# Stored data entries:
*** Block opens ***
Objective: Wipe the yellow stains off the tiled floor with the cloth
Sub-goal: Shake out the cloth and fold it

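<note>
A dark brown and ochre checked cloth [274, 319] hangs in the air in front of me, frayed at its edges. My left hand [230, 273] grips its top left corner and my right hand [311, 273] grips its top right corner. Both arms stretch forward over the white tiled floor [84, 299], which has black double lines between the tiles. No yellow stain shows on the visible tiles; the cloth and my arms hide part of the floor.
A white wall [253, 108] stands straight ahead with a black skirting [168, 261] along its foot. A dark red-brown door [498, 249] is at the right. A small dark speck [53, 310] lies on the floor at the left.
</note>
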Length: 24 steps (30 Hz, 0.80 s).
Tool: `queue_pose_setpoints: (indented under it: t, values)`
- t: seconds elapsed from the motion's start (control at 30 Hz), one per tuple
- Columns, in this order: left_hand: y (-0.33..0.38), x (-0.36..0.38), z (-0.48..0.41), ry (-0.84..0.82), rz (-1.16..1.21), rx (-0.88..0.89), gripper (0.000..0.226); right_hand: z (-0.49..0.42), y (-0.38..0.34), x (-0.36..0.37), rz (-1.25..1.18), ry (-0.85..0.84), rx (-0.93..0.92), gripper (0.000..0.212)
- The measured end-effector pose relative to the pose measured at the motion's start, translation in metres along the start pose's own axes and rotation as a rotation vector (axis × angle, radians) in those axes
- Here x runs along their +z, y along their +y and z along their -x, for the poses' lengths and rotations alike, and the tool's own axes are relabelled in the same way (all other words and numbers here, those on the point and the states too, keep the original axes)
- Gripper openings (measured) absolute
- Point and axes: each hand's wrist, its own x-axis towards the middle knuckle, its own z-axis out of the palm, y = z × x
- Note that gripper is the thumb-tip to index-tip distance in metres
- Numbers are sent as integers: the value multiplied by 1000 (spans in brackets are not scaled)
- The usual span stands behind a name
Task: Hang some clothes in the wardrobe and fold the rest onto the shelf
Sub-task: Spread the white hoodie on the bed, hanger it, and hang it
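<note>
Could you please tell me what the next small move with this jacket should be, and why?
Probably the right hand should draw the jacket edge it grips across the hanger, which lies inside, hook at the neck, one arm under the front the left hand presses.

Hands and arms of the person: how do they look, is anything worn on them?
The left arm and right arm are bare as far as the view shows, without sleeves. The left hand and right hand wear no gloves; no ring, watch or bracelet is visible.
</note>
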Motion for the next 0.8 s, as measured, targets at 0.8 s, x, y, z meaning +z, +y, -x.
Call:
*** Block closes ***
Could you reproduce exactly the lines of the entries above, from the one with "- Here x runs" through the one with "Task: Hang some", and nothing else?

- Here x runs along their +z, y along their +y and z along their -x, for the poses' lengths and rotations alike, and the tool's own axes are relabelled in the same way (all other words and numbers here, those on the point and the states too, keep the original axes)
- Gripper openings (measured) absolute
- Point and axes: each hand's wrist, its own x-axis towards the middle knuckle, its own z-axis out of the palm, y = z × x
- Note that gripper is the thumb-tip to index-tip distance in metres
- Numbers are sent as integers: the value multiplied by 1000 (spans in brackets are not scaled)
- The usual span stands behind a name
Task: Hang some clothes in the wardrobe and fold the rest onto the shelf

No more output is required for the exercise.